WHAT THE EXERCISE ASKS
Report how many lines below contain the word "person", giving the number and no other words.

[[ EXTRACTED ENTRIES, beginning ]]

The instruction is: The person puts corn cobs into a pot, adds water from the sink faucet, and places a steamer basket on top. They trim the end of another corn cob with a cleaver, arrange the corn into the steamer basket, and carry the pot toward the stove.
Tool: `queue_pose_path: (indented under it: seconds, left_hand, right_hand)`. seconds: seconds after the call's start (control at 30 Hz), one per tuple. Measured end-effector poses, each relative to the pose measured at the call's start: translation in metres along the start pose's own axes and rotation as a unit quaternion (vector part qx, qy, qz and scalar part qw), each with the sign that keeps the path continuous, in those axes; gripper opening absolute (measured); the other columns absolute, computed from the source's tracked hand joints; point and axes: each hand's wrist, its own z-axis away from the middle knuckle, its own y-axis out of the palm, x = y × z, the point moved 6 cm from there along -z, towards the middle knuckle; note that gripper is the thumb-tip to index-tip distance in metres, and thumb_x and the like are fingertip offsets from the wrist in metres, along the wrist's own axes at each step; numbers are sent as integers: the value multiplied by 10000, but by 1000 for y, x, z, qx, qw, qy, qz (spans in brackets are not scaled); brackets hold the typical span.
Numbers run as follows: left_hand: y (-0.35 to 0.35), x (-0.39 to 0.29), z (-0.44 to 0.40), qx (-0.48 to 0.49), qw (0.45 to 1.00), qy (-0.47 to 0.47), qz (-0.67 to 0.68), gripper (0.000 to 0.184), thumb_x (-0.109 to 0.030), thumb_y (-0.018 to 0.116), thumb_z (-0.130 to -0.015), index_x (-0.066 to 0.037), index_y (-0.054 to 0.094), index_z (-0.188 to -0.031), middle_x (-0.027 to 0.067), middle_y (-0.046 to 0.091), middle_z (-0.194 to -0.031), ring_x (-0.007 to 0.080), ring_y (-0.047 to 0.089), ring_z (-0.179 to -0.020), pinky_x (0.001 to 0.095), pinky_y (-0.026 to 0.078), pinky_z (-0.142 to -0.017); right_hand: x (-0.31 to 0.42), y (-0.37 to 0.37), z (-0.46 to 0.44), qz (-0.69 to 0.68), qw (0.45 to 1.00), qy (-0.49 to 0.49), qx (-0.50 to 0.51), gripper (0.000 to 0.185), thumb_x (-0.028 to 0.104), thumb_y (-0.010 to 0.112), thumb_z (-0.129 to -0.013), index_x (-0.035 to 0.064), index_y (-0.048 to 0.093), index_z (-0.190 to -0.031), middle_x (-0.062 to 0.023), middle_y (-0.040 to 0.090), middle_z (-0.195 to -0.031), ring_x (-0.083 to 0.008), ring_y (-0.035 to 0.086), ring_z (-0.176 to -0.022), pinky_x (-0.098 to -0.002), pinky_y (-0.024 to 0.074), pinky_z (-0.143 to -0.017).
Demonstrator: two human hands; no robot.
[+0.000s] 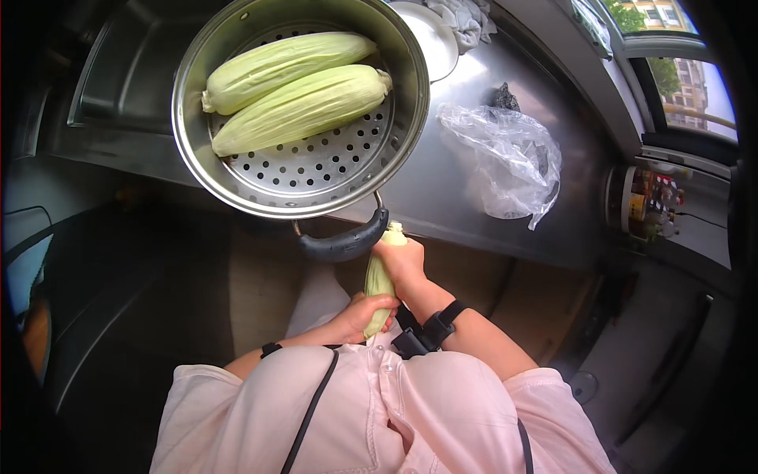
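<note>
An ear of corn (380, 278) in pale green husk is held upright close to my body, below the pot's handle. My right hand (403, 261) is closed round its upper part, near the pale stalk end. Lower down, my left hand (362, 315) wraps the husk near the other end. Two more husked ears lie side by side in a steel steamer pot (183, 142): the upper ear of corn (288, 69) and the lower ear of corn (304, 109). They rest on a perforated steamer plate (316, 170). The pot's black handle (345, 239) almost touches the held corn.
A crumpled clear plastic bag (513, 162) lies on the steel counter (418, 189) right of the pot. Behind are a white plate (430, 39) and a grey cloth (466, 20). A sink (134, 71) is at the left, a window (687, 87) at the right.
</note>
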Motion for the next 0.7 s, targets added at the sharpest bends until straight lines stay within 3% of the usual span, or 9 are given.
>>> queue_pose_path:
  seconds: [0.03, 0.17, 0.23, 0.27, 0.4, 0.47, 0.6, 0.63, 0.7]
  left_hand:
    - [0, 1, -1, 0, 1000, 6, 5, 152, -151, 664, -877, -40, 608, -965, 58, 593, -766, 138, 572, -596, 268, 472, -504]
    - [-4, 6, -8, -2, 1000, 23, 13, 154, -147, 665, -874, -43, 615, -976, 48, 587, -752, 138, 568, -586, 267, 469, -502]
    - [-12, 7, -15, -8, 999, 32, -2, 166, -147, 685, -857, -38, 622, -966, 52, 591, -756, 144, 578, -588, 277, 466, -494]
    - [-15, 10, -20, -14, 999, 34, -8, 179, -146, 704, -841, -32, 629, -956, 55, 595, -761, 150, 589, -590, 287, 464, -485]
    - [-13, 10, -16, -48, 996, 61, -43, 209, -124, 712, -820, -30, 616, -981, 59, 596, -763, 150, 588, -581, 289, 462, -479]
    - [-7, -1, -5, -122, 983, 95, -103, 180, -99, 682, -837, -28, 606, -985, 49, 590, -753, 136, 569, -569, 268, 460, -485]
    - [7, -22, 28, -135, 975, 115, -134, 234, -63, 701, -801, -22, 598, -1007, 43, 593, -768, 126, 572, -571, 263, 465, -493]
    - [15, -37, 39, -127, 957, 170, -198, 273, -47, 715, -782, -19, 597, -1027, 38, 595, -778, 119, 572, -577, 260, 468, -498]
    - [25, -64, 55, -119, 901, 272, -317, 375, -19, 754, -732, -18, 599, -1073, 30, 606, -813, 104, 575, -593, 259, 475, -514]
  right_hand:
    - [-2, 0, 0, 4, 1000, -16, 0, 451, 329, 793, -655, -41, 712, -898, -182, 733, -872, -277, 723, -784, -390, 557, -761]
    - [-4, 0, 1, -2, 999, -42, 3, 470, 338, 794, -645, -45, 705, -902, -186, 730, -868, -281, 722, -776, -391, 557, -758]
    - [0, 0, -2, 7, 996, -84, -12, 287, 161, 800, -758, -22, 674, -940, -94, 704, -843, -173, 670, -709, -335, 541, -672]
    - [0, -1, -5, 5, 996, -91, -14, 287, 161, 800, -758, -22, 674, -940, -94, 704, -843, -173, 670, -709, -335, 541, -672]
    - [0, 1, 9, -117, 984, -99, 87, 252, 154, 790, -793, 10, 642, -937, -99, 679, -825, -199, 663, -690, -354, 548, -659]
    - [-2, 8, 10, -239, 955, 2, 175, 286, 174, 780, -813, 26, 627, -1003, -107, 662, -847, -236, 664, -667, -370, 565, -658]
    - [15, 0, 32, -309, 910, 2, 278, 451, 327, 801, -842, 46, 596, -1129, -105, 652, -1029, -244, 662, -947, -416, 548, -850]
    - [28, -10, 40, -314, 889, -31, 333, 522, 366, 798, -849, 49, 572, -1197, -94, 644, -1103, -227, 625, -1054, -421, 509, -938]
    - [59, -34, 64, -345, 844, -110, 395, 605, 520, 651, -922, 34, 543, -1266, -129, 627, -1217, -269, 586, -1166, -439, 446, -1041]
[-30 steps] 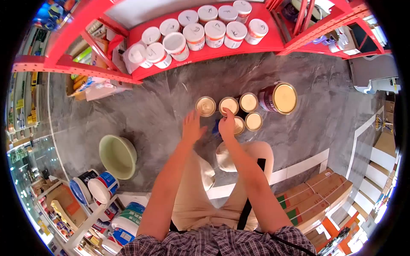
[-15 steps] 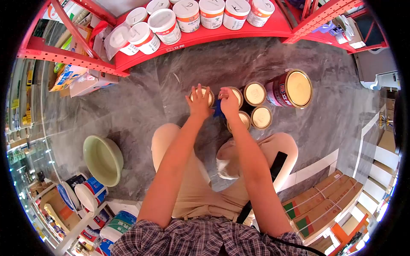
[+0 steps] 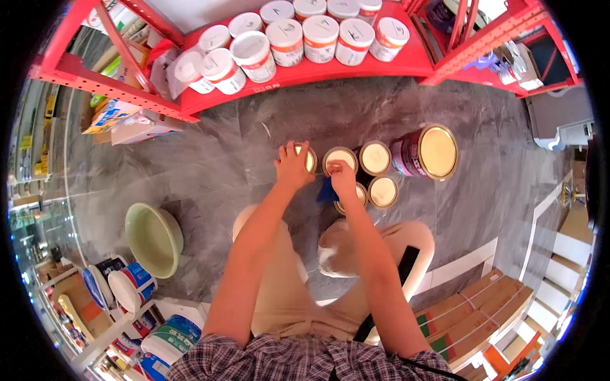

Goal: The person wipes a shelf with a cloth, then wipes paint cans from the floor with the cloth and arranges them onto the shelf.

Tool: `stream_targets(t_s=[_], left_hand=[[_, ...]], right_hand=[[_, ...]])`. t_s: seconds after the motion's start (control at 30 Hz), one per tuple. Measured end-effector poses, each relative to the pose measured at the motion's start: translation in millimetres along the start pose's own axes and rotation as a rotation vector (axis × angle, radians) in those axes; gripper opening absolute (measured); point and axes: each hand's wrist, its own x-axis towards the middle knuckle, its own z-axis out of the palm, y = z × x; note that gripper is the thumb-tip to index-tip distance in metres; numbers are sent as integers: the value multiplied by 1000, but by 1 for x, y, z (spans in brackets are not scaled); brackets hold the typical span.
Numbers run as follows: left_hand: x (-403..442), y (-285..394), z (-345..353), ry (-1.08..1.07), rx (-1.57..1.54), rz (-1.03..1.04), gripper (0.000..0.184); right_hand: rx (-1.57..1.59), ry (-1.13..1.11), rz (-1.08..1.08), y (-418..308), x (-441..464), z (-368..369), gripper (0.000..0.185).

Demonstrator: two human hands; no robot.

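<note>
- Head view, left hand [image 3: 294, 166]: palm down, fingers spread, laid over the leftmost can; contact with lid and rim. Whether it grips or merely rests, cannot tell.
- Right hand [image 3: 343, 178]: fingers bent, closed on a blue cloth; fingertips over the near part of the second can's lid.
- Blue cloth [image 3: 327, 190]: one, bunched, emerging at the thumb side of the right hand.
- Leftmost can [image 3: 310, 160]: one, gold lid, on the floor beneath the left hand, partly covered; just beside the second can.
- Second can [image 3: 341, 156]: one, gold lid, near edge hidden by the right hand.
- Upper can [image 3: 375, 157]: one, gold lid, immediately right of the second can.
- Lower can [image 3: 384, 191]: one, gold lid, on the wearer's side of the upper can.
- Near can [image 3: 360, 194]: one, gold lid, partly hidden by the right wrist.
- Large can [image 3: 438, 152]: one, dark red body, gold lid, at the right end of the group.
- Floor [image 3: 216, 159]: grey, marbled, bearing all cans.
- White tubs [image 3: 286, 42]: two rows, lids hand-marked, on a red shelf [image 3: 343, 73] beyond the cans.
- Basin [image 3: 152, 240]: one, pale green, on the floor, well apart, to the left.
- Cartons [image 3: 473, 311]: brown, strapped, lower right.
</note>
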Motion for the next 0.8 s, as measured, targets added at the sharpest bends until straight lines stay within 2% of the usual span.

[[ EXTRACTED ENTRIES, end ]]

RESULT FOR THIS EXERCISE
2